Identify Azure Machine Learning assets

Completed

As a data scientist, you'll mostly work with assets in the Azure Machine Learning workspace. Assets are created and used at various stages of a project and include:

  • Models
  • Environments
  • Data
  • Components

Create and manage models

The end product of training a model is the model itself. You can train machine learning models with various frameworks, like Scikit-learn or PyTorch. A common way to store such models is to package the model as a Python pickle file (.pkl extension).

Alternatively, you can use the open-source platform MLflow to store your model in the MLModel format.

Whatever format you choose, binary file(s) will represent the model and any corresponding metadata. To persist those files, you can create or register a model in the workspace.

When you create a model in the workspace, you'll specify the name and version. Especially useful when you deploy the registered model, versioning allows you to track the specific model you want to use.

Create and manage environments

When you work with cloud compute, it's important to ensure that your code runs on any compute that is available to you. Whether you want to run a script on a compute instance, or a compute cluster, the code should execute successfully.

Imagine working in Python or R, using open-source frameworks to train a model, on your local device. If you want to use a library such as Scikit-learn or PyTorch, you'll have to install it on your device.

Similarly, when you write code that uses any frameworks or libraries, you'll need to ensure the necessary components are installed on the compute that will execute the code. To list all necessary requirements, you can create environments. When you create an environment, you have to specify the name and version.

Environments specify software packages, environment variables, and software settings to run scripts. An environment is stored as an image in the Azure Container Registry created with the workspace when it's used for the first time.

Whenever you want to run a script, you can specify the environment that needs to be used by the compute target.
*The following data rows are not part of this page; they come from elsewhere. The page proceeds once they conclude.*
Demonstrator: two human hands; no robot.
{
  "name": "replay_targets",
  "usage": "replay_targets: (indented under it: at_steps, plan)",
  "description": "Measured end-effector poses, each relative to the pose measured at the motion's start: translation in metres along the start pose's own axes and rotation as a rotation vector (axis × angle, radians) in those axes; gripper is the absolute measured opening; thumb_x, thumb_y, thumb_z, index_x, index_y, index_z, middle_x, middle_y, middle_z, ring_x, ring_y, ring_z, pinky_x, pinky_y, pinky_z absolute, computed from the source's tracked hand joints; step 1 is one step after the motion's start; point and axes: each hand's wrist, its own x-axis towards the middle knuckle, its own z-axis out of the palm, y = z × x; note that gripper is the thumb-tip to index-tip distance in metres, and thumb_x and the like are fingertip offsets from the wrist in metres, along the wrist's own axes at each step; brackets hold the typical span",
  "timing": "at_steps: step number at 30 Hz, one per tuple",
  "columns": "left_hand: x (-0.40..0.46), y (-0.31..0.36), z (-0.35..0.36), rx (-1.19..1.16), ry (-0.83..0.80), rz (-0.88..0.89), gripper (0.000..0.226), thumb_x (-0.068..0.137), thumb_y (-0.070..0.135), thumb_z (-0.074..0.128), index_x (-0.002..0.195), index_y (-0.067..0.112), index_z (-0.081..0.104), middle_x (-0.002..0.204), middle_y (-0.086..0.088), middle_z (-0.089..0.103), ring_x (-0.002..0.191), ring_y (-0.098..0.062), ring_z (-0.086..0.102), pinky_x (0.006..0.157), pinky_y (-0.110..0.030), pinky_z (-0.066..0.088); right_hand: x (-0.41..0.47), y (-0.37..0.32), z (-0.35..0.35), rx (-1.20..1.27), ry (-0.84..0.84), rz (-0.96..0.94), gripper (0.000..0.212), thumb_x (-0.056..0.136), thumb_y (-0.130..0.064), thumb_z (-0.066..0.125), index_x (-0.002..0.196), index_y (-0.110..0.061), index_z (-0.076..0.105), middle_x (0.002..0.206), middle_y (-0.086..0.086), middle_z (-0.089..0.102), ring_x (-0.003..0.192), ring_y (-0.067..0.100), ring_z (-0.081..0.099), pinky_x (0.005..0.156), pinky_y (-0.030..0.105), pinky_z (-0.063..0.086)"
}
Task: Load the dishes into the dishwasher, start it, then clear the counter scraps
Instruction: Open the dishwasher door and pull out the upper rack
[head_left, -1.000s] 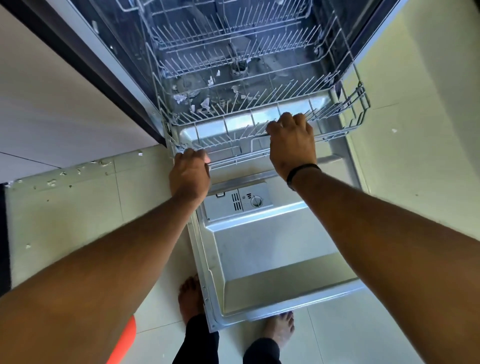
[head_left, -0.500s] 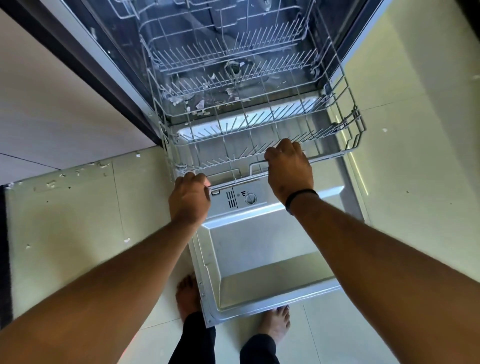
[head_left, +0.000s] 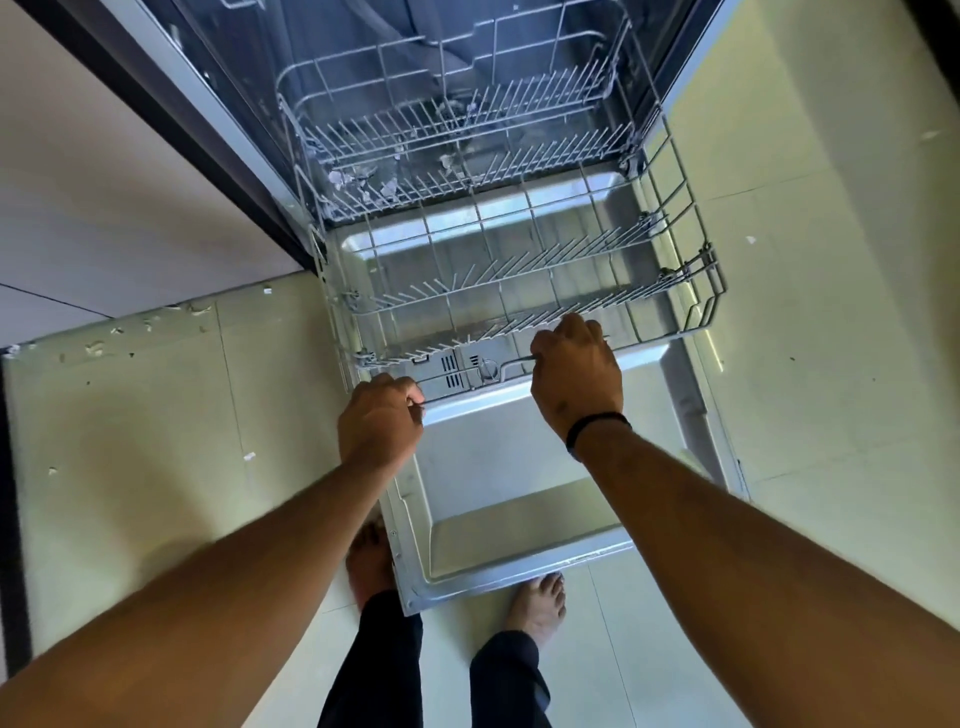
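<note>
The dishwasher stands open, its door (head_left: 519, 525) folded down flat in front of me. The lower wire rack (head_left: 675, 291) is slid partly out over the door and holds no dishes. My left hand (head_left: 379, 426) grips the rack's front rail at its left corner. My right hand (head_left: 576, 374), with a black band at the wrist, grips the same front rail further right. Behind, a second wire rack (head_left: 447, 119) sits inside the tub. Small white scraps (head_left: 358, 179) lie on the tub floor under the rack.
Pale floor tiles (head_left: 156, 441) surround the door, with white flecks scattered at the left near the cabinet base (head_left: 104, 208). My bare feet (head_left: 537, 605) stand at the door's near edge. The detergent dispenser (head_left: 467, 371) shows on the door between my hands.
Both hands have drawn the lower rack toward me, out of the tub and further over the open door.
</note>
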Motion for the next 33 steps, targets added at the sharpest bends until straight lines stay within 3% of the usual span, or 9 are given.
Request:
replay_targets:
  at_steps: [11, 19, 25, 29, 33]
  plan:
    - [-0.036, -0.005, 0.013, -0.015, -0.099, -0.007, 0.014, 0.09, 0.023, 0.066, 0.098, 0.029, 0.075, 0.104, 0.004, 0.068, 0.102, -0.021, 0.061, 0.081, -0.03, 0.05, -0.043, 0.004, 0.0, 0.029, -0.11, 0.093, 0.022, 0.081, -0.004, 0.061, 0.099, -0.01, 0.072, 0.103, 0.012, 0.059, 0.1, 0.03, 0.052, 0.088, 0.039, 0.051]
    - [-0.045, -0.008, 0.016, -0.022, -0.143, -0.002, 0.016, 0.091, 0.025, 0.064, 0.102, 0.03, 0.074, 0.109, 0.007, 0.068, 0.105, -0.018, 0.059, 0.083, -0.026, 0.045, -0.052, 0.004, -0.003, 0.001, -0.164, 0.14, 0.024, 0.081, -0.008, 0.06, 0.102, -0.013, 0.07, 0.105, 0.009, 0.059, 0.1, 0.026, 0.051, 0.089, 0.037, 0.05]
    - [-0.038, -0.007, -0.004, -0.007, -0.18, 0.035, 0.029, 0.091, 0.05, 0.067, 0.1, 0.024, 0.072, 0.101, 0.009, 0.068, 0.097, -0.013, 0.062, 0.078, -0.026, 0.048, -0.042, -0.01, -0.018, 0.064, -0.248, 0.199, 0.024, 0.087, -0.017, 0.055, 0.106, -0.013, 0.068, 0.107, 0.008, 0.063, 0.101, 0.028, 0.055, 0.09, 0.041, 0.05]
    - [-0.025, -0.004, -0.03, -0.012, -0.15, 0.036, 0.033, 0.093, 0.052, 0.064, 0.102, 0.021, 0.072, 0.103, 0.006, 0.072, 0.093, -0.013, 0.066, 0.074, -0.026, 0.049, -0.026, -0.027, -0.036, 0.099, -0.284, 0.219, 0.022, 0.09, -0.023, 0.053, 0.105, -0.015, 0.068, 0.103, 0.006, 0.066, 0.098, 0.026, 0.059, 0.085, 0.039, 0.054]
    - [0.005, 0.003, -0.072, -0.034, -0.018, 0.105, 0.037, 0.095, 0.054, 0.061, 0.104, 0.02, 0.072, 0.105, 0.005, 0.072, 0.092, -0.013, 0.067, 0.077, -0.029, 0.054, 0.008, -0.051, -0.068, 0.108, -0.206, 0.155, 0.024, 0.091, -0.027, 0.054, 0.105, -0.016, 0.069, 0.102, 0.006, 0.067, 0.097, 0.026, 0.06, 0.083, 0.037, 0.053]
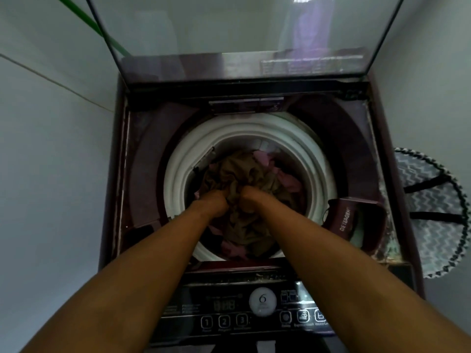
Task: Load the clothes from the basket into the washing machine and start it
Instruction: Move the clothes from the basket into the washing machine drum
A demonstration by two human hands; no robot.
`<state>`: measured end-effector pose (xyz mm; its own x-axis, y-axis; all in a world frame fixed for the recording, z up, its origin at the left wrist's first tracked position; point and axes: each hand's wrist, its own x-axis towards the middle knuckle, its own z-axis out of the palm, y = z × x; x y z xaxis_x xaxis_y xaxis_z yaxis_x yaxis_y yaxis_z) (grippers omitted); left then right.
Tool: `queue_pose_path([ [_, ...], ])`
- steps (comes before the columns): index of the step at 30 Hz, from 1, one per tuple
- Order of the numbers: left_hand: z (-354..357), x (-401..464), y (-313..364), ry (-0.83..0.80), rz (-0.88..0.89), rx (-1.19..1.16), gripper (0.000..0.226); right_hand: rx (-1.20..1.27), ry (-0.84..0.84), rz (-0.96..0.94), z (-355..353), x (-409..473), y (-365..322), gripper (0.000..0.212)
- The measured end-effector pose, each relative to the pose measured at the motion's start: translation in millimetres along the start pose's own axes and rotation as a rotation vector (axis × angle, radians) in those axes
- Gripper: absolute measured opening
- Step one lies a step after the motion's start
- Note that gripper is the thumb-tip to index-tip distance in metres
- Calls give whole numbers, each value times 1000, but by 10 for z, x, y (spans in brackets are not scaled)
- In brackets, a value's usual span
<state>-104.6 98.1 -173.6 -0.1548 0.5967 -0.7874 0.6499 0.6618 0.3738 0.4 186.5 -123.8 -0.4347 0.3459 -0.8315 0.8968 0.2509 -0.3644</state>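
Hands deep in the washing machine [142, 159] drum: our left hand [212, 203] and right hand [251, 200] each clutch the brown garment [239, 174] atop pink clothes [285, 180], which we should press down evenly, clear of the white rim [178, 159].

My washing machine [142, 189] is a maroon top-loader with its glass lid [229, 34] standing open at the back. Its white drum rim [178, 179] circles a heap of clothes: a crumpled olive-brown garment [239, 171] on top, pink pieces [285, 177] showing behind it and at the near edge of the drum. The black control panel [229, 309] runs along the machine's near side, its numbered buttons [224, 321] in a row. The chevron-patterned basket [430, 212] sits on the floor just right of the machine.
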Motion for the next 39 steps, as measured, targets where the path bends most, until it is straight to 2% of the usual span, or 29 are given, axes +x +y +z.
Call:
queue_pose_path([
  [2, -48, 15, -2, -5, -13, 14, 59, -73, -94, -6, -76, -114, 3, 40],
  [5, -173, -71, 114, 200, -1, -16, 69, -207, -154, -44, -250, -318, 20, 49],
  [9, -374, -487, 618, 512, 18, -43, 47, -194, -192, -28, -560, -646, 73, 45],
  [13, -403, -637, 1030, 726, 104, -24, 18, -150, -52, -23, -775, -886, 249, 36],
  [16, -410, -715, 1371, 748, 260, -116, 4, -76, 140, -80, -958, -1125, 413, 25],
  [20, -402, -826, 1851, 695, 444, -143, 12, 191, 382, -156, -1171, -1404, 670, 6],
  [25, -315, -862, 2426, 667, 580, -245, 19, 352, 672, -183, -1354, -1674, 1069, 10],
  [31, -149, -858, 3010, 651, 692, -180, 21, 520, 906, -142, -1514, -1887, 1628, 6],
  [34, -19, -848, 3245, 637, 781, -65, 24, 566, 948, -78, -1573, -1944, 1998, 3],
  [36, 80, -785, 3401, 605, 813, 4, 26, 557, 906, -11, -1569, -1918, 2309, 2],
  [39, 241, -584, 3595, 546, 823, 173, 26, 553, 846, 123, -1488, -1749, 2803, 13],
])
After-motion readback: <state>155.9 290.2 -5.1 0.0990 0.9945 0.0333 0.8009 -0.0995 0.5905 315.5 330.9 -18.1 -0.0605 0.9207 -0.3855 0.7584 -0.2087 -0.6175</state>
The environment will install all necessary requirements on the compute before executing the script, making your code robust and reusable across compute targets.

Create and manage data

Whereas datastores contain the connection information to Azure data storage services, data assets refer to a specific file or folder.

You can use data assets to easily access data every time, without having to provide authentication every time you want to access it.

When you create a data asset in the workspace, you'll specify the path to point to the file or folder, and the name and version.

Create and manage components

To train machine learning models, you'll write code. Across projects, there may be code you can reuse. Instead of writing code from scratch, you'll want to reuse snippets of code from other projects.

To make it easier to share code, you can create a component in a workspace. To create a component, you have to specify the name, version, code, and environment needed to run the code.

You can use components when creating pipelines. A component therefore often represents a step in a pipeline, for example to normalize data, to train a regression model, or to test the trained model on a validation dataset.